Part 4: Chapters 22–30 Summary and Analysis
During her senior year at Tougaloo, Anne receives a letter from her mother discouraging her participation in civil rights activities and warning her that she won’t be able to come back to Centreville if she continues her activism; she informs Anne that the local police are asking questions and that during Anne’s last visit, her mother kept her inside for fear of what would happen to her in public. However, instead of changing Anne’s mind, the letter makes Anne angry and strengthens her convictions about the significance of her work. Anne realizes that her priorities have changed in fundamental ways, and she is insulted by her family’s lack of support.

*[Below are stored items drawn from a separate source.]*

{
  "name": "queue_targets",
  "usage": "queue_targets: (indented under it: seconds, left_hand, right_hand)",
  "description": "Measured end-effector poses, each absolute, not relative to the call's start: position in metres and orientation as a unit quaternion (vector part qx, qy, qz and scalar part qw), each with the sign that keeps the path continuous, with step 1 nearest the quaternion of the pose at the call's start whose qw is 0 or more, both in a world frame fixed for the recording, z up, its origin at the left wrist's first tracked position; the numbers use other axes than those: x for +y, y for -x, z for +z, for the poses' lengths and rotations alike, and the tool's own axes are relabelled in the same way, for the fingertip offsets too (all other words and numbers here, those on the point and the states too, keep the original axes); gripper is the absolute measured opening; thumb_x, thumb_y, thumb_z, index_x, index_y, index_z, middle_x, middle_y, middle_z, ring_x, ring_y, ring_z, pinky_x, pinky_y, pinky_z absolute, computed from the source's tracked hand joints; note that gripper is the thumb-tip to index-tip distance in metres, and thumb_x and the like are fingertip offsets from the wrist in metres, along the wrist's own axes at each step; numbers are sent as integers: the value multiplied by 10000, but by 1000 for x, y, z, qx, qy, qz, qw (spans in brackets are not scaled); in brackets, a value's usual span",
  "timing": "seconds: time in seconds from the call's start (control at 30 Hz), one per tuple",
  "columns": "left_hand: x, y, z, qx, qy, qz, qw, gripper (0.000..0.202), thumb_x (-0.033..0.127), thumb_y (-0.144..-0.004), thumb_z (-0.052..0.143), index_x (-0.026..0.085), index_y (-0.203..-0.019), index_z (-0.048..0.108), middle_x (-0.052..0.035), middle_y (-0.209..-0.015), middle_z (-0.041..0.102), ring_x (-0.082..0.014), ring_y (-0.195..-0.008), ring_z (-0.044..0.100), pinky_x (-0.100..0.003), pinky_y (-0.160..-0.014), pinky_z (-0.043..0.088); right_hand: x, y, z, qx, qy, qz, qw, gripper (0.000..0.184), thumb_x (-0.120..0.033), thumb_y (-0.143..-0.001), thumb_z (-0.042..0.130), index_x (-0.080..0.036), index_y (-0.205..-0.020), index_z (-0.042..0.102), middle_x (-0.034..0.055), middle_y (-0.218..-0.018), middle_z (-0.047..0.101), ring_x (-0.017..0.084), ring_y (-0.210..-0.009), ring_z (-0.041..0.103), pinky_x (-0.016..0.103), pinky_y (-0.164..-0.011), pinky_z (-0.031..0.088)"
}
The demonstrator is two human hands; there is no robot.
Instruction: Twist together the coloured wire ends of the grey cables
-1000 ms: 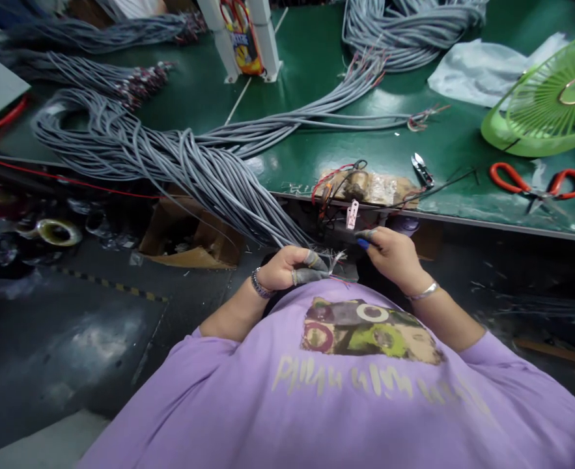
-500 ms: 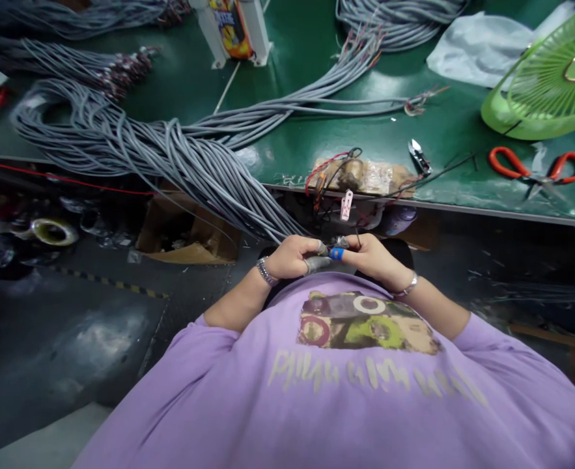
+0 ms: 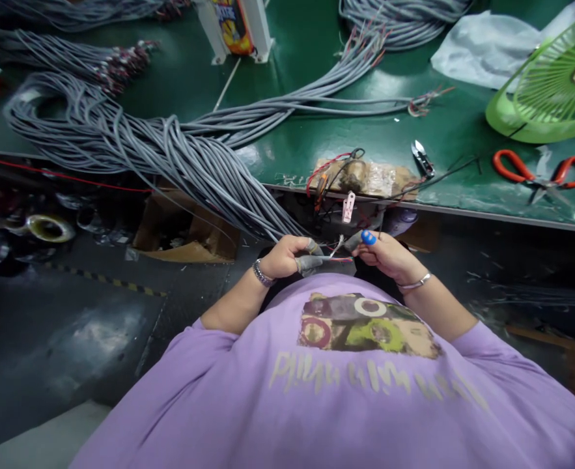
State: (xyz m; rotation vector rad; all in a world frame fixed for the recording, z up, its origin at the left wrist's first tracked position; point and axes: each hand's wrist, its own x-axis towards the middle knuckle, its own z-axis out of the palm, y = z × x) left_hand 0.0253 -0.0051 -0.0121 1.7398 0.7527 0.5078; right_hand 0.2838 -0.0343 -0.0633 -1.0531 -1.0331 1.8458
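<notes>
My left hand (image 3: pixel 287 256) is closed round the end of a grey cable (image 3: pixel 311 262) just in front of my chest, with taped fingertips. Thin stripped wires (image 3: pixel 336 246) stick out of that cable end between the hands. My right hand (image 3: pixel 389 256), with a blue cap on one fingertip, is closed in a pinch on one of those thin wires, a little apart from the left hand. The cable belongs to a thick bundle of grey cables (image 3: pixel 184 163) that drops off the green table edge (image 3: pixel 463 210) toward my left hand.
On the green table lie small cutters (image 3: pixel 422 158), red-handled scissors (image 3: pixel 544 174), a green fan (image 3: pixel 551 91), a white plastic sheet (image 3: pixel 482 49) and more cable bundles (image 3: pixel 399 13). A taped block with wires (image 3: pixel 360 176) sits at the edge. A cardboard box (image 3: pixel 184 228) and tape rolls (image 3: pixel 47 228) lie below.
The hands came together half a second ago and have now drawn apart again, the right hand pulling a thin wire to the right. The view shifted slightly.
</notes>
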Motion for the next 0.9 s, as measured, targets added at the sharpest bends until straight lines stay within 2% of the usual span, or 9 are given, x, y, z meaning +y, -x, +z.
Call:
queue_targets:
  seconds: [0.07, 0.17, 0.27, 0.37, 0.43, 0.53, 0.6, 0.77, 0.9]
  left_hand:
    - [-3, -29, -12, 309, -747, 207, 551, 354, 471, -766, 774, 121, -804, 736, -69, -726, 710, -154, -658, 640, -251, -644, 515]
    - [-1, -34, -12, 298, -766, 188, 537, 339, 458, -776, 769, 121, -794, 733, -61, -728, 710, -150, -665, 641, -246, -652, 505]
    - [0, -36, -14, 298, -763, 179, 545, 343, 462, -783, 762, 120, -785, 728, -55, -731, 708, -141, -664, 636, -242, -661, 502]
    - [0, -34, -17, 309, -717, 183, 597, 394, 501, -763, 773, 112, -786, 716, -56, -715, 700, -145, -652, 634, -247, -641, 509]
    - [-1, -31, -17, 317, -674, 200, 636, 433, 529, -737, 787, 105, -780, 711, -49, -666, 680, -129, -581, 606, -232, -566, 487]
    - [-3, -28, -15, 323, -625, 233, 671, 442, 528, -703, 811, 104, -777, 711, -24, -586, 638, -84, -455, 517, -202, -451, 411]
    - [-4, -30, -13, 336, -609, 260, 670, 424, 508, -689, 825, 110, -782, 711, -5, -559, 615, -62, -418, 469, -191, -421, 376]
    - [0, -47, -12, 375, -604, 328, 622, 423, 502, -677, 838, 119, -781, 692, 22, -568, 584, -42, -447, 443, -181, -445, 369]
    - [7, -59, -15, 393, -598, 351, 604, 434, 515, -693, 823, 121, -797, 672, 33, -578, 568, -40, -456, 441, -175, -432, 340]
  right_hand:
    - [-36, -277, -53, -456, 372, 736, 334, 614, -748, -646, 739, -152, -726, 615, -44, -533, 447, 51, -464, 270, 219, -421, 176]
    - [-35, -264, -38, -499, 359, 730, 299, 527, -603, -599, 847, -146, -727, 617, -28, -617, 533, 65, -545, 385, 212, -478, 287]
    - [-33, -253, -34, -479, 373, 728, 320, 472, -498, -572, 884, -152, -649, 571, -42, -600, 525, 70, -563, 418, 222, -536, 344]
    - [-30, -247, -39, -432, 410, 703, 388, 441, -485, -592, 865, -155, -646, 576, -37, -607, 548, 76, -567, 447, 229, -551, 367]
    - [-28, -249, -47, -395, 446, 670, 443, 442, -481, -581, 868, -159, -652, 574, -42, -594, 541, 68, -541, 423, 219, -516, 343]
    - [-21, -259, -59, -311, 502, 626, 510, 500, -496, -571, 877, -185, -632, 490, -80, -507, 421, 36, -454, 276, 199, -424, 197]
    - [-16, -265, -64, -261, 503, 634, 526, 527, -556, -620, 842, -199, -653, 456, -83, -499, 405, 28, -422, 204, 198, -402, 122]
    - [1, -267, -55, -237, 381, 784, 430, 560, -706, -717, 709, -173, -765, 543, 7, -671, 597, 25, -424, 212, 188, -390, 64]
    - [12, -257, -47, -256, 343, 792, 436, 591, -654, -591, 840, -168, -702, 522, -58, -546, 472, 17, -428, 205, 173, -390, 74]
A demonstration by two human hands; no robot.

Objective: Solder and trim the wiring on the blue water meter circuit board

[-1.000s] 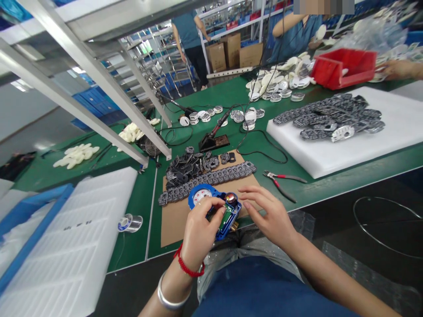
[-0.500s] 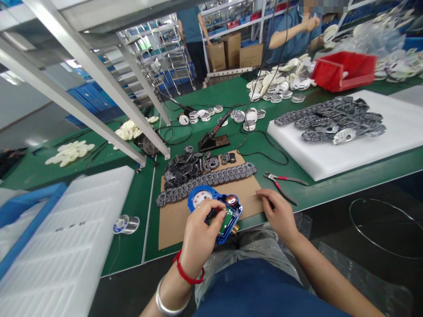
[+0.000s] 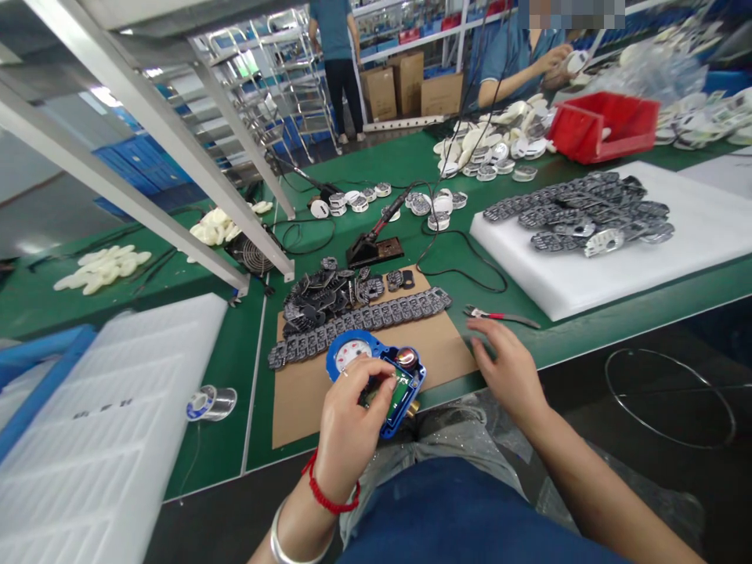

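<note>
My left hand is closed over a blue meter, with thumb and index finger pinched together above its green circuit board. Whether a thin part sits between those fingertips is hidden. The meter has a round white dial at one end, a dark-red round part and a brass fitting at its edge. My right hand is open, thumb and fingers apart, over the red-handled pliers. It covers one handle; whether it touches them I cannot tell.
Beyond the meter, a row of dark modules and a heap of similar parts lie on cardboard. A soldering iron rests in its stand. Solder wire lies left, white foam right. A red bin stands behind; co-workers are beyond.
My right hand has moved from the cardboard's edge rightward onto the pliers, hiding one handle. My left hand stays on the meter. The view has shifted slightly.
</note>
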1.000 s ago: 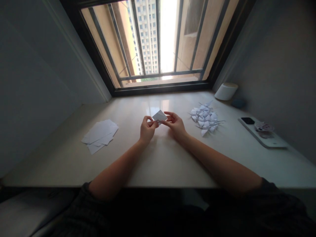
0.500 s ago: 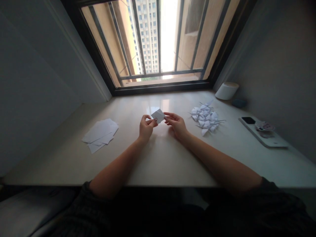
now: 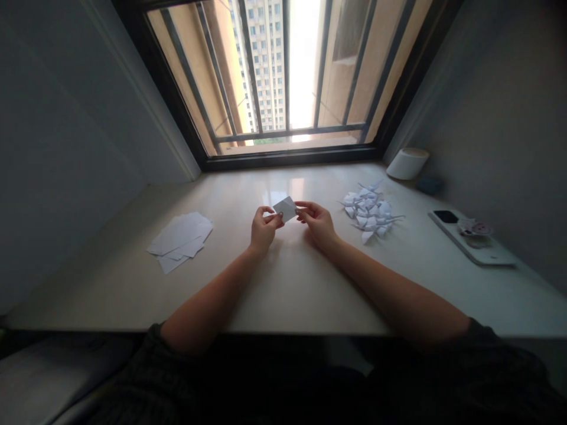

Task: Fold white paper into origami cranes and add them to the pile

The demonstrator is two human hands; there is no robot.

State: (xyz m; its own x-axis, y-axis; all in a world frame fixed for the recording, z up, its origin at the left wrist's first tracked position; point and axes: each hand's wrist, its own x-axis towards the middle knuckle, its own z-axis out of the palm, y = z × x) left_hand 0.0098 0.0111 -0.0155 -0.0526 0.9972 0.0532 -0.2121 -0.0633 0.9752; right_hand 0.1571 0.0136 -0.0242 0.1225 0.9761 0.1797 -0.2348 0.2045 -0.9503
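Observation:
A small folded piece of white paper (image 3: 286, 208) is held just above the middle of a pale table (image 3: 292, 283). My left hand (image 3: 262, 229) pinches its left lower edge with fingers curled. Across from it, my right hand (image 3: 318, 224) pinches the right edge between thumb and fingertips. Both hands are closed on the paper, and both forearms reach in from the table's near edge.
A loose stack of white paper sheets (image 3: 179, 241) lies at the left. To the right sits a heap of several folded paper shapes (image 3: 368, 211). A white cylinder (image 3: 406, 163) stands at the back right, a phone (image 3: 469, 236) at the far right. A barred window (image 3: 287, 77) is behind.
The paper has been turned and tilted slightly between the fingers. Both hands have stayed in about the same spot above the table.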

Anne participates in a Woolworth’s sit-in that is timed to coincide with a demonstration. The sit-in grows violent—with Anne and other participants being verbally and physically abused and humiliated—but it is attention-getting, and a movement leader named Medgar Evers personally commends Anne and the other activists. Anne had told her mother of her participation before the sit-in occurred, but her mother begged her not to participate. Again, Anne is distressed at her mother's inability to see the significance of the event. She acknowledges that she may have to distance herself from her family to some extent to do her work, and she admits that she might even endanger them in the process of fighting for change. “I had to live my life as I saw fit. I had made that decision when I left home,” she writes.
Anne participates in marches, leads nonviolence workshops, attends demonstrations, and works with other activists to make demands of Jackson’s mayors. She is among a large group of demonstrators who are arrested and put in jail, where she observes that the White police are allowed to treat Black people with the same hostility that Nazis treated Jewish people under Hitler’s regime.
Anne’s family continues to write letters to her, and even her sister Adline encourages her to stop participating in activist work. But Anne continues on, despite the devastating news that Medgar Evers has been shot.
Anne and a group of other activists go to White churches to see if they can peacefully attend with the White worshippers, but they are kicked out of several facilities. However, one congregation welcomes them, and Anne finally begins to feel that they are making progress.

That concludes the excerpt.